On the subject of proper punishment. It does not seem that the punishment fit the crime. Although, a plea bargain for the decreased sentence in exchange for relinquishing her parental rights may have been the only way to assure Dani was free from the possibility of ever being returned to her Mother. Thank goodness for that fact!
Laws are not tough enough when it comes to child abuse and murder. Parents can virtually do anything to their children without little or no punishment from the law. These deliberate acts of abuse should result in "death to the abuser." These people are evil to the core and can not be rehabilitated - society is better off without them. This mom essentially killed this little girl - she will never have a normal life and may grow up to be an abuser herself. Hopefully this will not be the case with Dani. This poor little girl - the mom is a monster. Of course, I am sure the mother has a list of excuses for her behavior. I am tired of our bleeding heart society making excuses for this behavior. It is all part of the new "its not my fault" society.
This has to be the worst thing that could happen to a child. Unimaginable!! I am so thankful that Dani is now safe with a new family and God willing she will eventually forget all about her ordeal for 6 very long years. What is wrong with the "system" to let that cold heart ed, worthless piece of a human being to get away with such a thing. I am a mother of 2. I could not imagine. Just the thought makes me sick to my stomach.
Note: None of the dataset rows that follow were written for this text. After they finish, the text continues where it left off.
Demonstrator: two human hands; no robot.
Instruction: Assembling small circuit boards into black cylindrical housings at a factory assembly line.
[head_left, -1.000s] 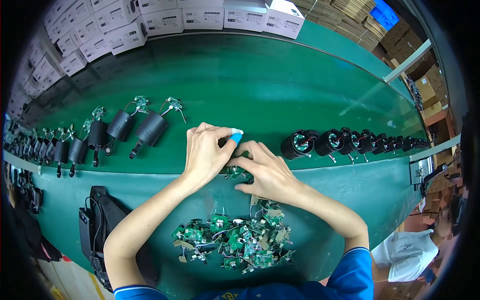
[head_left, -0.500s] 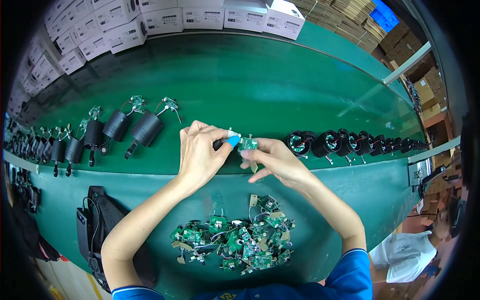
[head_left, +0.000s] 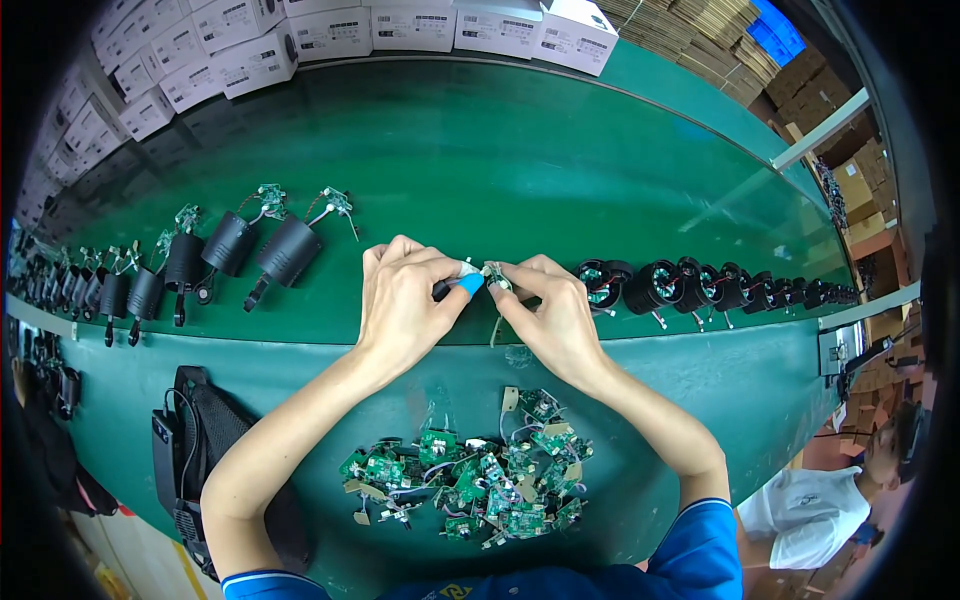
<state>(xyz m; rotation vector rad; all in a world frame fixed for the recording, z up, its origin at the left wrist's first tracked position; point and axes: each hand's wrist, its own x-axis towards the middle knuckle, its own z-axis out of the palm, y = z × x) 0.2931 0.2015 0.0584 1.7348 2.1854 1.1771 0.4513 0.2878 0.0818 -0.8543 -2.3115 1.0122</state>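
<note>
My left hand (head_left: 405, 300) is closed in a pinch, with a blue cover on the thumb and a whitish tip at the index finger. A small black part (head_left: 440, 290) shows between its fingers; the rest is hidden. Facing it, almost touching at the fingertips, my right hand (head_left: 550, 310) grips a small green circuit board (head_left: 493, 277) between thumb and fingers, turned nearly edge-on. A thin tan strip (head_left: 495, 330) hangs below the board. Nearer me lies a heap of green circuit boards (head_left: 470, 485) with wires and tan tabs.
Black cylinders (head_left: 290, 250) with wired boards stand in a row at left; open black housings (head_left: 655, 287) line the right. White boxes (head_left: 415, 28) are stacked at the back. A black bag (head_left: 235, 420) lies near my left forearm. A person in a white shirt (head_left: 805, 515) is at right.
My right hand has brought the circuit board closer to the left fingertips and turned it edge-on; its fingers have closed in. The left hand stays almost in place.
</note>
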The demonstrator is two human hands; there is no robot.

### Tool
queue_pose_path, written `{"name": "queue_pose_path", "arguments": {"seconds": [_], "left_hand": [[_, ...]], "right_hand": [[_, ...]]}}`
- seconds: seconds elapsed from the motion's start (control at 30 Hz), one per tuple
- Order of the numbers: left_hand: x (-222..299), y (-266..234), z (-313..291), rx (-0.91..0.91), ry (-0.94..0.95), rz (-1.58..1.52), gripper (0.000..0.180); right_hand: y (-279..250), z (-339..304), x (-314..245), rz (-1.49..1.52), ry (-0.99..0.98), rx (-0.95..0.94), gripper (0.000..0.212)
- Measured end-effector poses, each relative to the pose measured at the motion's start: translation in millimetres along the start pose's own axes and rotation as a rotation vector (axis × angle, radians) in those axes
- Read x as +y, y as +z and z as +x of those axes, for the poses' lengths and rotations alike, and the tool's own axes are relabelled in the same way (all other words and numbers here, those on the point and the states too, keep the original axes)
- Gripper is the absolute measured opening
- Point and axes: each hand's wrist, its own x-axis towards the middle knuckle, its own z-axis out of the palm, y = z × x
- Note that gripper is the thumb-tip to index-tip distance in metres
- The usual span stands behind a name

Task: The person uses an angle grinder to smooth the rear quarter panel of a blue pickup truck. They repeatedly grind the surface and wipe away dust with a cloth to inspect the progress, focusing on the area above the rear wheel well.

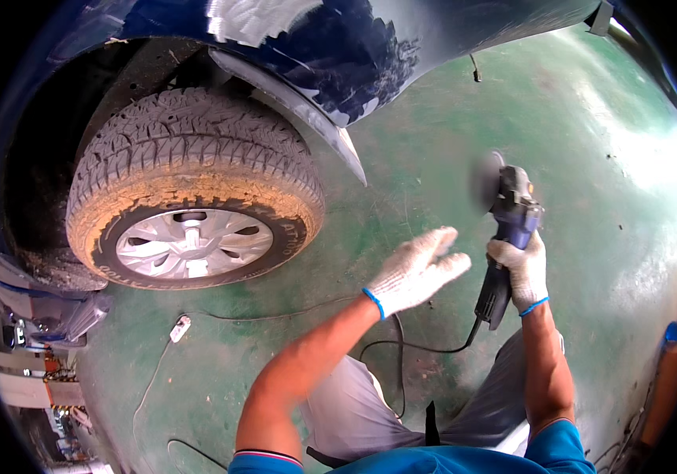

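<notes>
An angle grinder (515, 221) with a dark blue and black body is gripped around its middle by my right hand (524, 270), in a white knit glove with a blue cuff. Its round disc (487, 182), blurred at the edge, faces left at the far end. A black cord leaves the tool's near end and loops down between my knees. My left hand (419, 271), gloved the same way, hovers to the left of the grinder with fingers extended and nothing in them. Ahead of me is a dark blue car body panel (338, 59) with pale, sanded-looking patches.
A muddy tire (196, 158) with a silver wheel stands at left under the wheel arch. A pointed trim edge (346, 154) juts down beside it. A white power strip (180, 328) and its cable lie on the green floor (275, 355). Brown boxes (674, 387) stand at far right.
</notes>
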Motion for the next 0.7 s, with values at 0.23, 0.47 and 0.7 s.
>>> {"name": "queue_pose_path", "arguments": {"seconds": [0.23, 0.47, 0.7], "left_hand": [[30, 19, 19, 0.07, 0.161, -0.805, 0.059], [46, 12, 13, 0.275, 0.25, -1.047, 0.057], [39, 8, 38, 0.218, 0.365, -1.214, 0.058]], "right_hand": [[63, -16, -71, -0.71, -0.451, -0.035, 0.06], [84, -13, -121, -1.056, -0.663, -0.08, 0.058], [89, 2, -124, -1.187, -0.723, -0.064, 0.057]]}}
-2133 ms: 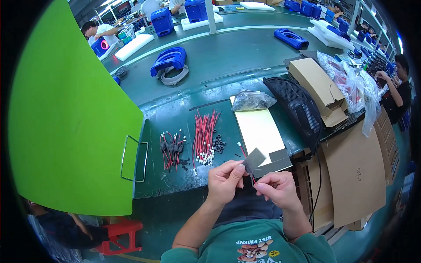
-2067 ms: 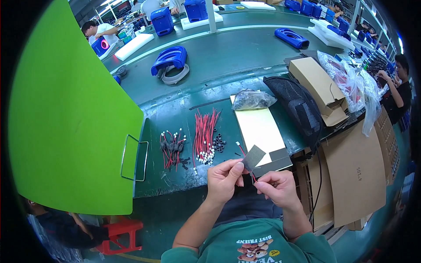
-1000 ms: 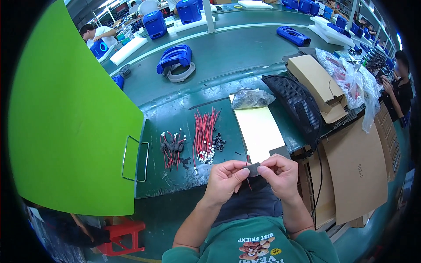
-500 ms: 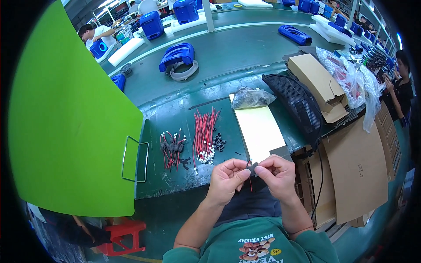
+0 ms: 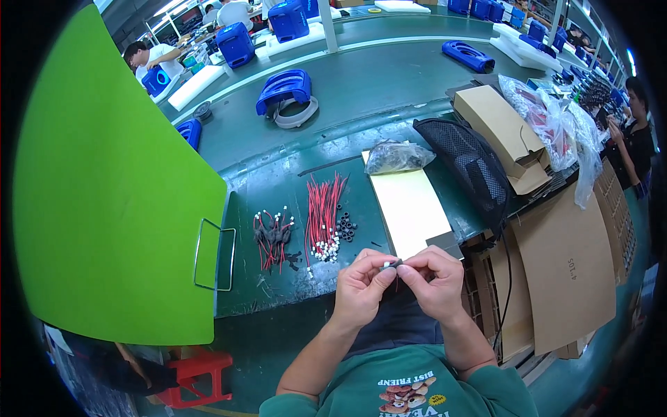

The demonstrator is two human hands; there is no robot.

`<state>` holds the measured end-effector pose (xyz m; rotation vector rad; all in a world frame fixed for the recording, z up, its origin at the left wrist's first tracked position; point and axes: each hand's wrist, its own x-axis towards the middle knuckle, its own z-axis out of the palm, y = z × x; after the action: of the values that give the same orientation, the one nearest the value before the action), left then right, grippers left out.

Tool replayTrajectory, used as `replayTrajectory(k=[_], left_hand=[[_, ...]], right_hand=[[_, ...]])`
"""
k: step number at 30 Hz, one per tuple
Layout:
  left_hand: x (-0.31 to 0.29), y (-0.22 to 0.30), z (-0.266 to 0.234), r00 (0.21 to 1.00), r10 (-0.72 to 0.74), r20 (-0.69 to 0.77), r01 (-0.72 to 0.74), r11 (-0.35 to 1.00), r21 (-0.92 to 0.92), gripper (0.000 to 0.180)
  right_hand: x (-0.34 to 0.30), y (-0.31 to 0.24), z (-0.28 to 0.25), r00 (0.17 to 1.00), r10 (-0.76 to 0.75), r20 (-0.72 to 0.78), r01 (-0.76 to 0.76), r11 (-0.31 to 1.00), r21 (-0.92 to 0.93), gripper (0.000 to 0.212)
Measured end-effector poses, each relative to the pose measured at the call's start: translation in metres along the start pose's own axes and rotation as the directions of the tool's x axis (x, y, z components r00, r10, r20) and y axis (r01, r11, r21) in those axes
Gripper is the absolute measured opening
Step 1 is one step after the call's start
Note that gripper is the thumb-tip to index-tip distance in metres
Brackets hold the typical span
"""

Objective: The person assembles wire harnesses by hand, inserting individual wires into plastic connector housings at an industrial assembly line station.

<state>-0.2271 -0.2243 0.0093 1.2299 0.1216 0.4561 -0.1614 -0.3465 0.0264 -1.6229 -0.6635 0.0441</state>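
Note:
At the table's near edge, my left hand (image 5: 360,288) and my right hand (image 5: 438,283) pinch a small dark piece (image 5: 397,263) between thumbs and forefingers. A tiny white connector (image 5: 387,264) shows by my left fingertips, and a thin wire hangs below; the fingers hide most of it. Ahead and left lies a bundle of red-and-black wires (image 5: 325,198) with white connectors. Small black rings (image 5: 346,226) lie beside it. Further left is a group of wires with dark wrapped lumps (image 5: 274,236). Beyond my hands is a pale yellow sheet (image 5: 410,208) with a dark grey patch (image 5: 445,247) at its near corner.
A clear bag of dark parts (image 5: 399,156) rests on the sheet's far end. Right of it are a black mesh bag (image 5: 472,163) and an open carton (image 5: 500,132). A green panel (image 5: 125,208) stands left. A blue housing (image 5: 285,90) sits on the line behind; co-workers are further off.
The dark piece has turned and is now more folded between my fingertips, with the white connector showing at its left. My hands have drawn slightly closer together.

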Motion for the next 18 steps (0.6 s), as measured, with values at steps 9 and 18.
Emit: replayTrajectory(k=[9, 18], left_hand=[[-0.004, -0.002, -0.009, 0.986, -0.166, 0.022, 0.168, 0.97, -0.177, 0.012], [-0.005, -0.01, -0.012, 0.978, -0.18, 0.104, 0.206, 0.907, -0.366, 0.014]], right_hand=[[0.002, 0.002, 0.0, 0.998, -0.004, 0.058, 0.001, 0.999, 0.049, 0.006], [0.007, 0.011, 0.003, 0.909, 0.303, 0.286, -0.41, 0.768, 0.491, 0.008]])
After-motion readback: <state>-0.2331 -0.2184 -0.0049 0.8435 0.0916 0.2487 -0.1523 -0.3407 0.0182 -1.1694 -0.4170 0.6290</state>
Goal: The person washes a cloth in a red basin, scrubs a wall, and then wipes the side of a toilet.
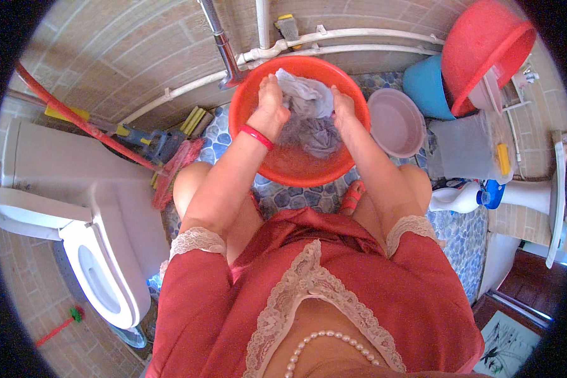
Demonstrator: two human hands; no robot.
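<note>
An orange-red basin (pixel 305 178) stands on the floor between my knees. It holds water and wet laundry. My left hand (pixel 271 101), below a red wristband (pixel 256 137), grips the left side of a pale grey-white cloth (pixel 309 90). At its right side, my right hand (pixel 343 106) has its fingers closed on the same cloth. The cloth is raised and stretched between both hands over the basin. Beneath it a darker grey garment (pixel 321 137) lies bunched in the water. My fingertips are partly hidden by the cloth and hands.
A pale shallow basin (pixel 397 123) sits just right of the orange-red one. Blue (pixel 425 88) and red tubs (pixel 485 53) lean behind it, near white bottles (pixel 457 197). A white toilet (pixel 101 277) is at left, with a mop (pixel 176 167) beside it. Pipes (pixel 359 33) run along the wall.
</note>
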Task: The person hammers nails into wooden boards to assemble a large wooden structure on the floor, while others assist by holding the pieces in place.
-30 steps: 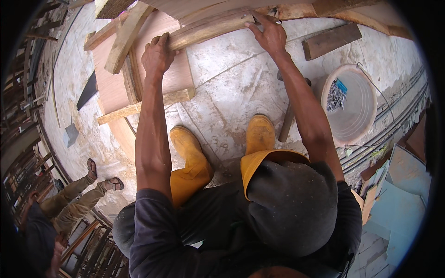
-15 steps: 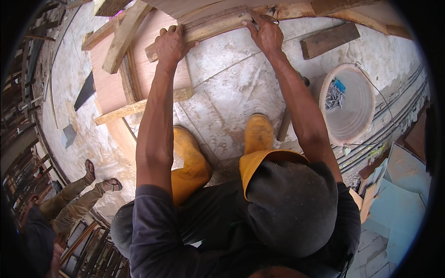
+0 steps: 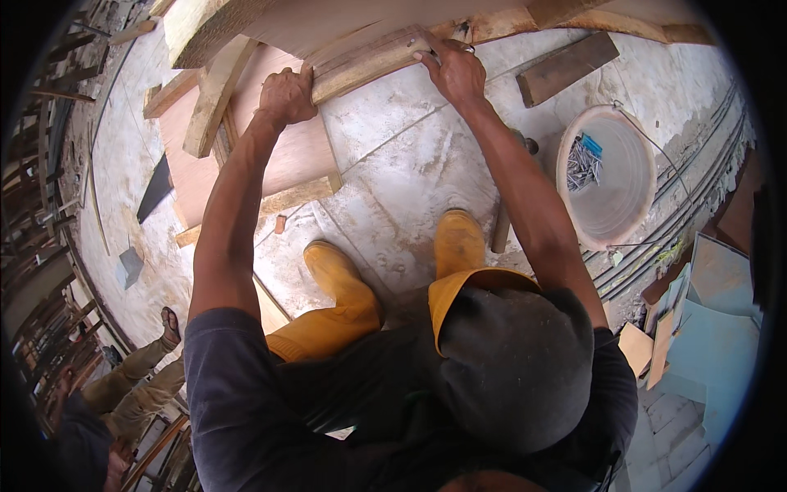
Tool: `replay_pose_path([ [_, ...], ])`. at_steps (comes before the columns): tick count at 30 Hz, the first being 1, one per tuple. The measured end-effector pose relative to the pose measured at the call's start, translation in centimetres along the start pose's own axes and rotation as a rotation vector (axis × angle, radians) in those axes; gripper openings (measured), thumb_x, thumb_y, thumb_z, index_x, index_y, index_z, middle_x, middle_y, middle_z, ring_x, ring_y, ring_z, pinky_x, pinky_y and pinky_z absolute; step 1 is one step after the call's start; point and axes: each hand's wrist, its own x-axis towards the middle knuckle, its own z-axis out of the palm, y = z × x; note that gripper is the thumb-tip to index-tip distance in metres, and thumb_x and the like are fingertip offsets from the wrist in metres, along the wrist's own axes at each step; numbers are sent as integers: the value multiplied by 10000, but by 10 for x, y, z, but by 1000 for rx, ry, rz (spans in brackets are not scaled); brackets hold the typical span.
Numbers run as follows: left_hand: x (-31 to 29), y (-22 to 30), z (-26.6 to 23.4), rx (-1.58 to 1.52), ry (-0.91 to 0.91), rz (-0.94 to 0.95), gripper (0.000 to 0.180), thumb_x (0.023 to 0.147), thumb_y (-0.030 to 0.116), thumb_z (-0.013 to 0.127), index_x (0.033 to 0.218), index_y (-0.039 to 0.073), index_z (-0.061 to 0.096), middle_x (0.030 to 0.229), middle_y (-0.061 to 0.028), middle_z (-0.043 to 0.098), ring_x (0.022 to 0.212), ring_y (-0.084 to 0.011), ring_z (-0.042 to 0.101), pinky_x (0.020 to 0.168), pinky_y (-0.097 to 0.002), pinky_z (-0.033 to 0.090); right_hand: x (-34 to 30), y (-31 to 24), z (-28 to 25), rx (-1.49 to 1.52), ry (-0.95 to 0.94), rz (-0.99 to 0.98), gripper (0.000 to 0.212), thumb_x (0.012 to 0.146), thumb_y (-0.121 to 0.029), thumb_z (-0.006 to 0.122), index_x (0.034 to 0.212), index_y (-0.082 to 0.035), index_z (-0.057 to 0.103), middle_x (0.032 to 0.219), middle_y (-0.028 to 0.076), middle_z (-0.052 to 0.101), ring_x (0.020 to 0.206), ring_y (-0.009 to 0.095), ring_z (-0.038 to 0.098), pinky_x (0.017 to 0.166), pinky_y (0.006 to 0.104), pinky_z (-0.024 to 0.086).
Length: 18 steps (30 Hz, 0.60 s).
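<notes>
A long wooden batten (image 3: 369, 69) runs along the near edge of a plywood sheet (image 3: 393, 23) at the top of the view. My left hand (image 3: 287, 97) is closed around the batten's left end, hiding its tip. Farther right, my right hand (image 3: 457, 74) grips the same batten, with thumb and forefinger apart on its face and the other fingers curled over its edge. Beneath my left hand lies a pinkish plywood panel (image 3: 287, 156) framed with wooden strips (image 3: 299, 195). A thick beam (image 3: 217, 33) juts in at the upper left.
A pale bucket (image 3: 615, 205) holding nails (image 3: 584, 164) stands at the right, with cables behind it. A loose wood block (image 3: 567, 70) lies beyond it. A hammer-like tool (image 3: 502, 225) is partly hidden by my right forearm. Another person's legs (image 3: 135, 373) show at the lower left.
My left hand has shifted slightly left and nearer, now covering the batten's end. The thick beam at upper left reaches further into view. My right hand keeps its grip.
</notes>
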Motion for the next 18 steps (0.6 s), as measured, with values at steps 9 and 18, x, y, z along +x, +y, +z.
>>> replay_pose_path([
  [9, -2, 1, -14, -80, -94, 73, 743, 692, 565, 803, 1157, 33, 574, 980, -217, 672, 951, -365, 663, 823, -480, 522, -5, 3, 0, 48, 74, 10, 481, 893, -423, 683, 1339, -249, 638, 1021, 177, 713, 873, 354, 700, 767, 454, 550],
  [18, -1, -7, 11, -302, 36, 120, 732, 673, 410, 766, 1267, 36, 560, 949, -192, 703, 936, -364, 682, 804, -458, 537, -6, 3, -1, -27, -31, 52, 482, 919, -451, 676, 1330, -201, 653, 1189, 216, 690, 1007, 364, 700, 844, 426, 571],
])
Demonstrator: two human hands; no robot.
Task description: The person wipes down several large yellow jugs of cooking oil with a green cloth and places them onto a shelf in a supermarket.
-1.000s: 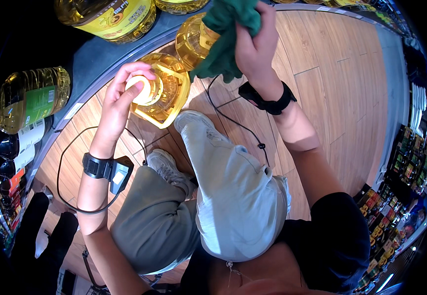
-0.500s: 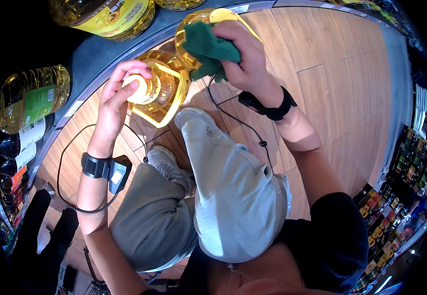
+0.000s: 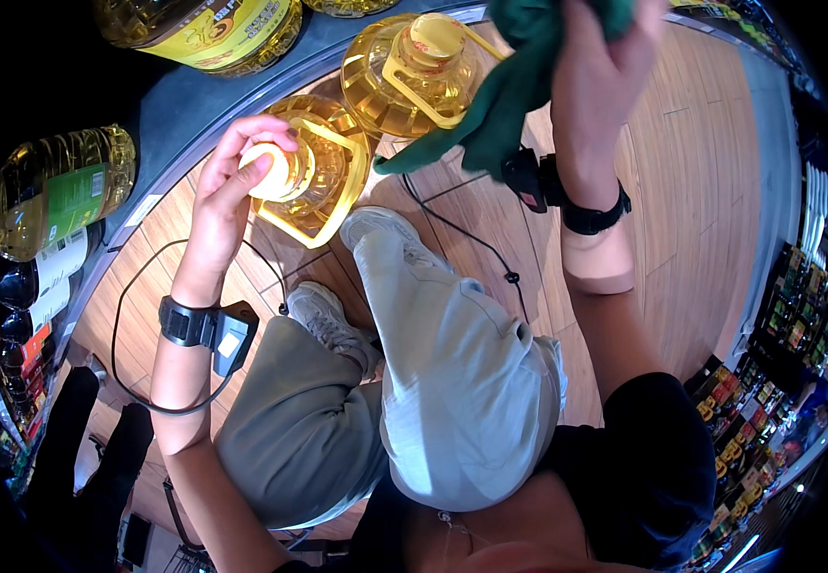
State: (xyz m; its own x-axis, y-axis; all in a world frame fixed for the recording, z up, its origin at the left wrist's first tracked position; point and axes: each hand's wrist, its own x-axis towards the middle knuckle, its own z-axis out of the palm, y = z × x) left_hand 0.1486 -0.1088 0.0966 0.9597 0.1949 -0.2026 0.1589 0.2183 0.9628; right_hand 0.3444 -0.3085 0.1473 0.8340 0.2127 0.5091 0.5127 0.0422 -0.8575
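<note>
My left hand [image 3: 232, 177] is closed round the yellow cap [image 3: 272, 174] of a large clear jug of golden oil [image 3: 342, 196] with a yellow handle, which stands on the floor. Just beyond it is a second oil jug [image 3: 373, 81], its cap [image 3: 436, 38] and yellow handle in full sight. My right hand [image 3: 605, 72], somewhat blurred, grips a dark green cloth [image 3: 504, 119] at the top of the view. One long corner of the cloth trails left in front of the second jug; I cannot tell whether it touches it.
A blue-grey shelf [image 3: 170, 105] curves round the far left and carries more oil bottles [image 3: 70, 186] and a big yellow-labelled jug [image 3: 228, 33]. Black cords run from my wrist straps over the wood-look floor [image 3: 662, 181]. Stocked shelves [image 3: 733, 420] line the right. A dark-clad person's legs [image 3: 80, 449] show lower left.
My right hand has lifted away from the second jug, up and to the right, taking the green cloth along and letting it hang out. The left hand stays on its cap.
</note>
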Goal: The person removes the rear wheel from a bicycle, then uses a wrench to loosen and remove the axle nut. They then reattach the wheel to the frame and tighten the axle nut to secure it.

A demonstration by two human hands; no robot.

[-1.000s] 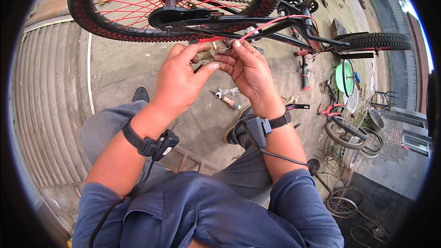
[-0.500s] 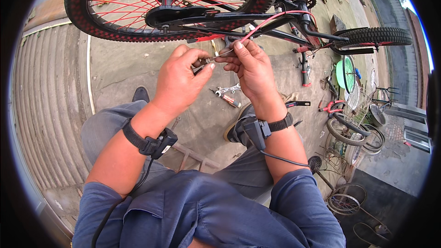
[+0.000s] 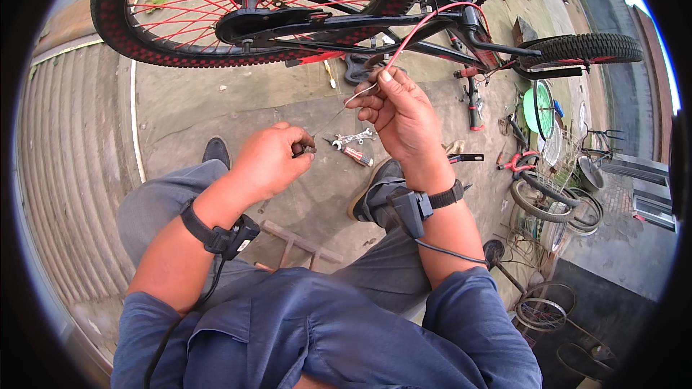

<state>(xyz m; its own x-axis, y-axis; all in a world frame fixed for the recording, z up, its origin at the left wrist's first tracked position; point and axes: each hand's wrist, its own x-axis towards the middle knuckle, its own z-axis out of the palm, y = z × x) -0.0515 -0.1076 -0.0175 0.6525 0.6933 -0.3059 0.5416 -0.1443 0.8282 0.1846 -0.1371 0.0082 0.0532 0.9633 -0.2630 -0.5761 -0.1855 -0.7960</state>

I cry everytime I hear of things like this happening. I couldn't imagine doing those things to a defenseless child. What one earth could a child do for the "parents" to think that the child "deserves" it. People who do that should be made to live in the same conditions, only that will never happen, there are LAWS against it. I have one little girl, and would love to have more children, it may not ever happen, and everything I read these stories, I wonder why someone get's blessed with a child only to torture them.
I heard another story here in Nevada, same type of parents, torturing their 3 children from birth,locking them up in dog kennels, these children couldn't speak, cry normally,have real feelings, they were treated like animals, now if you don't want children in this world, don't HAVE THEM, b-cuz I love my children!